The paper also makes very heavy, perhaps overly heavy, reference to one author – Seikkula. A more balanced and wider set of references would be needed to make a firmer case for the paper’s conclusions.
The paper is not fit for publication as it stands.
The main idea of the paper is interesting and important, but – apart from being tied to the Open Dialogue approach to therapy specifically – it is not original. Discussing cases of psychosis in relation to the Open Dialogue approach give some specificity to the paper. Bu how does the main point differ, say, from Galen Strawson’s famous work “Against Narrativity”, where he argues that some people experience the world episodically and in non-narrative, non-discursive modes? Strawson’s work has been at the center of these discussions for years: why is it not mentioned?
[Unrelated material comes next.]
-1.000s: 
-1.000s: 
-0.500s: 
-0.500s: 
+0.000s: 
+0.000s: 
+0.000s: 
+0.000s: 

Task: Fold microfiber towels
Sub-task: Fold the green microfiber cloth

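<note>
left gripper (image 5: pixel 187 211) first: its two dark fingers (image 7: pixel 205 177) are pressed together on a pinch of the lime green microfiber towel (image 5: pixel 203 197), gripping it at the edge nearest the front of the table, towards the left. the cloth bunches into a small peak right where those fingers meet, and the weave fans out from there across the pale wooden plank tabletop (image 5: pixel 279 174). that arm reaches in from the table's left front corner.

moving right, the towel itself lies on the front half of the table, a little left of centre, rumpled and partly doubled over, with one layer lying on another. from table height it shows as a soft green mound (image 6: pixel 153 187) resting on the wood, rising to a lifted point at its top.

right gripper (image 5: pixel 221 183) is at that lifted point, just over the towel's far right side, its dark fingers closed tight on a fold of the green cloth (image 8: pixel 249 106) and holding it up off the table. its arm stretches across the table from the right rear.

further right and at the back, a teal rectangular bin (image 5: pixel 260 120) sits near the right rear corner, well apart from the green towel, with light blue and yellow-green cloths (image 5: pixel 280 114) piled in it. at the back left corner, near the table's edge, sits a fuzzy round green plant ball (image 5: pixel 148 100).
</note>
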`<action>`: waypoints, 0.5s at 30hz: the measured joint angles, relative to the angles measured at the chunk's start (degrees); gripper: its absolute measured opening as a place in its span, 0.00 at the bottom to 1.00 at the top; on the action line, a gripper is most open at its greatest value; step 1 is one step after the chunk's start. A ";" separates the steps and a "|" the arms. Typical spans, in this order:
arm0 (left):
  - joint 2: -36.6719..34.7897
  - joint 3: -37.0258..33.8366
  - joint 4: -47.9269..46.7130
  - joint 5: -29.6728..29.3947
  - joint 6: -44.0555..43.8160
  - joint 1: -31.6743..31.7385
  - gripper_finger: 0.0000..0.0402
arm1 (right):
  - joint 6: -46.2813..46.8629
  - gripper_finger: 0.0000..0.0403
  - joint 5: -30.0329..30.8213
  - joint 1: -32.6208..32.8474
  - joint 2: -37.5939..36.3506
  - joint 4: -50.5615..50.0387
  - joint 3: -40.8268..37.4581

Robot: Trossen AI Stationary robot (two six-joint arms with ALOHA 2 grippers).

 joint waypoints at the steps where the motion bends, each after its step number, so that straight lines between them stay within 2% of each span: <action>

The philosophical components of the paper are disappointing. There is a tendency to make unsubstantiated, and often superficially impressionistic, claims. Such claims are often decorative: they do add to, but rather detract from, the main line of argument. At other times they are simply confused – as in the discussion of absolutist versus relativist theories of truth, where issues about scope are confused with issues about the nature of the positions in question.
Quibbles:
“The approach adheres to the metaphysical narrative of social constructionism, which we argue is but another form of rationalism …”. In what way, if any, is social constructionism a narrative? In what way, if any, is it metaphysical.
What are “experience experts” and how are they trained?